Pero “con la creación del mundo –nos seguía adoctrinando Juan Pablo II– comienza una nueva dimensión de la gloria de Dios, llamada “exterior” para distinguirla de la precedente”.
Es la irradiación de su inefable santidad; la manifestación de su verdad, de su bondad y su belleza; la publicación de su infinito amor en sus variadas obras. Entre todo lo que existe aquí en la Tierra, la persona humana es la que más perfectamente manifiesta la grandeza del Señor. Tanto en su ser (por haber sido creada a su imagen y semejanza, con un alma espiritual) como en su libre obrar. Y más aún, si esa persona humana ha recibido, con la gracia sobrenatural, la filiación divina.
Además, por pura generosidad de Dios, el hombre y la mujer también han recibido la capacidad y la misión de espiritualizar lo material creado, mediante su trabajo. Junto con la capacidad y la misión de constituir a la familia y a la sociedad humana de tal modo, que reflejen, con más o menos claridad, la comunión divina de las tres personas, existente en el seno de la Santa Trinidad.

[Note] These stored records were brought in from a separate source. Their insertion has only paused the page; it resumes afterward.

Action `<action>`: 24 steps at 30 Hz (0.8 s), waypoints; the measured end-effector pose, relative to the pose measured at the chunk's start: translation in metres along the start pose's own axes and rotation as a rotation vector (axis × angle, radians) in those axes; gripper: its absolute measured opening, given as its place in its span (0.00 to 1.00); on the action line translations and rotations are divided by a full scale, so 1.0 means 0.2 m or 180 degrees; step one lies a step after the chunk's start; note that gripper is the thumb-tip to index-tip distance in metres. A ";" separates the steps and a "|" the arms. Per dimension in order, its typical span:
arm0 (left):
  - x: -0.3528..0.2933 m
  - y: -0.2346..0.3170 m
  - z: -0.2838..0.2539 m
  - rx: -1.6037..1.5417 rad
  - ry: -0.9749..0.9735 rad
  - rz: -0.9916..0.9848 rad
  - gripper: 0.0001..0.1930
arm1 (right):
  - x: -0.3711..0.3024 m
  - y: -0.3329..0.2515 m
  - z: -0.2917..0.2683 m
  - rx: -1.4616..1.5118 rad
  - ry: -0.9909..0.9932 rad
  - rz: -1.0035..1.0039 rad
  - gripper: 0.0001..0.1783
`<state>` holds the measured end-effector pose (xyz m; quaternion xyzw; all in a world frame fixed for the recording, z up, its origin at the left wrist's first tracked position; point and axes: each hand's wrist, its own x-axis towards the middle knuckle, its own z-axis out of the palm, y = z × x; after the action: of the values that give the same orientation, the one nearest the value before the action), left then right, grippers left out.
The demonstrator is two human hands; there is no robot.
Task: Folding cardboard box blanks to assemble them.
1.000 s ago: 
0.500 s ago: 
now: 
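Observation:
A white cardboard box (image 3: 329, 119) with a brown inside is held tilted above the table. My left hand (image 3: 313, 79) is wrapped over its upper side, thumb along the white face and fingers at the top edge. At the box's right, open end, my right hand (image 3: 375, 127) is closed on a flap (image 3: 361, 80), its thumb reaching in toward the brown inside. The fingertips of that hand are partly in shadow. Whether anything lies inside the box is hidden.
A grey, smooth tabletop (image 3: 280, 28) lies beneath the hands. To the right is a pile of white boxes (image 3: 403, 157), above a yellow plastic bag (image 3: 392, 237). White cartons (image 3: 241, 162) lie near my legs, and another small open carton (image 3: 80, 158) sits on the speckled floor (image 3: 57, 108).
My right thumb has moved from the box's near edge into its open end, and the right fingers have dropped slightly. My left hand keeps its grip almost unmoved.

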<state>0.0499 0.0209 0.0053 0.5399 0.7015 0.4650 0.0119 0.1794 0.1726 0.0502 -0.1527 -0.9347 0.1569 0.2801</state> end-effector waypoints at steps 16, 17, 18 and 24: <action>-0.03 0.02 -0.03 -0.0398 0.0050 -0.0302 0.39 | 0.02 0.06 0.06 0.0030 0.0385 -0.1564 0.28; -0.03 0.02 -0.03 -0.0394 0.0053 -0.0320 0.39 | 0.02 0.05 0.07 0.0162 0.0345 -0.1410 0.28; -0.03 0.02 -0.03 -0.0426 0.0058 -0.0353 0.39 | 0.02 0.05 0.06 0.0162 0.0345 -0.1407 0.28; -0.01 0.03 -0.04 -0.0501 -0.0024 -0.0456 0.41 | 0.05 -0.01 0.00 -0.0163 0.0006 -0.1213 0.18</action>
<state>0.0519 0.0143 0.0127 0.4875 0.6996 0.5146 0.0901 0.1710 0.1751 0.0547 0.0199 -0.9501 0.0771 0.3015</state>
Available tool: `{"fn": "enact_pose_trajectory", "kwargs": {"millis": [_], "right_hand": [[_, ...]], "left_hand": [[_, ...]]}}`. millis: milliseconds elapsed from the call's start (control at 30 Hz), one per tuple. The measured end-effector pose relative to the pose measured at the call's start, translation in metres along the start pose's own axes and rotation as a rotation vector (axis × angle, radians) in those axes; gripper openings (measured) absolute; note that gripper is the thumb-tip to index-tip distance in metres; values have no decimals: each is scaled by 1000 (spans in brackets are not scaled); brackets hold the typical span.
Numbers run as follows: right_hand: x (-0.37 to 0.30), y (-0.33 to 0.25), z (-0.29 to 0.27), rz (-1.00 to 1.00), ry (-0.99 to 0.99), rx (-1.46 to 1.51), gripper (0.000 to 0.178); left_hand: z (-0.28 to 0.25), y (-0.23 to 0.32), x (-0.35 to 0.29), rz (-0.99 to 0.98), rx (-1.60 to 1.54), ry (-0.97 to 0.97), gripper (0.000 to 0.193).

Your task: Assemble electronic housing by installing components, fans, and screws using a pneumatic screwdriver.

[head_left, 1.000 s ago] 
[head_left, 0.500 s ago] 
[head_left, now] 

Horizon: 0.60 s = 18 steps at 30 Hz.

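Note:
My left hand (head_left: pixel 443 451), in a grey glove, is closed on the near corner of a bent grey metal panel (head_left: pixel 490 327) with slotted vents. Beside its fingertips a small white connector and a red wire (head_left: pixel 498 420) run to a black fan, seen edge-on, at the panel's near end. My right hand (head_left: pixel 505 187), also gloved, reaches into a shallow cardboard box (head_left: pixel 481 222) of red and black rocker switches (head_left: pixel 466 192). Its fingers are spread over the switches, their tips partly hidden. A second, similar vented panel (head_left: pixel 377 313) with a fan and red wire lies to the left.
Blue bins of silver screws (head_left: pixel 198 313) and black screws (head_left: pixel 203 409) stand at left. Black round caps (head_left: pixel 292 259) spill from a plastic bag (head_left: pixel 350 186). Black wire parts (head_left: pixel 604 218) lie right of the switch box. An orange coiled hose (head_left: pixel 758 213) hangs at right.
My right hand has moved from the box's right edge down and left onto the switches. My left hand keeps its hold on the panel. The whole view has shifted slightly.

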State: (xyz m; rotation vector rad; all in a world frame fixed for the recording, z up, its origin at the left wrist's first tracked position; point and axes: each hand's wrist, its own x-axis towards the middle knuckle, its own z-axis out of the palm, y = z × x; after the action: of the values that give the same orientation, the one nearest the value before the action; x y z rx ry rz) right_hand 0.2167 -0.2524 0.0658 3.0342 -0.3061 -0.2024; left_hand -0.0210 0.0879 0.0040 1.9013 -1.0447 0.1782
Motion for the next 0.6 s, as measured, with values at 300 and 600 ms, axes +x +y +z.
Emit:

Cuando las tres realidades antes mencionadas –el trabajo, la familia y la sociedad– son configuradas como quiere Dios, se convierten en irradiadoras de la gloria del Señor. Le dan también a Dios la gloria externa que desea.
Todo esto nos conduce a concluir con una afirmación de gran calado. Que cuando usted y yo nos esforzamos en vivir mejor nuestra cristiana vocación, estamos dando gloria a Dios.
Y lo mismo cuando hacemos bien nuestro trabajo por amor a Dios, cuando sembramos la felicidad en nuestro hogar, y cuando procuramos que la sociedad nos sirva para amar a Dios y a los demás.
Si lo hacemos, estaremos repitiendo sin parar el canto eterno de los ángeles y de los santos: “Santo, santo, santo, es el Señor, Dios del universo. Llenos están los cielos y la Tierra de tu gloria. A Ti la alabanza, la gloria y la acción de gracias, por los siglos de los siglos. Amén”.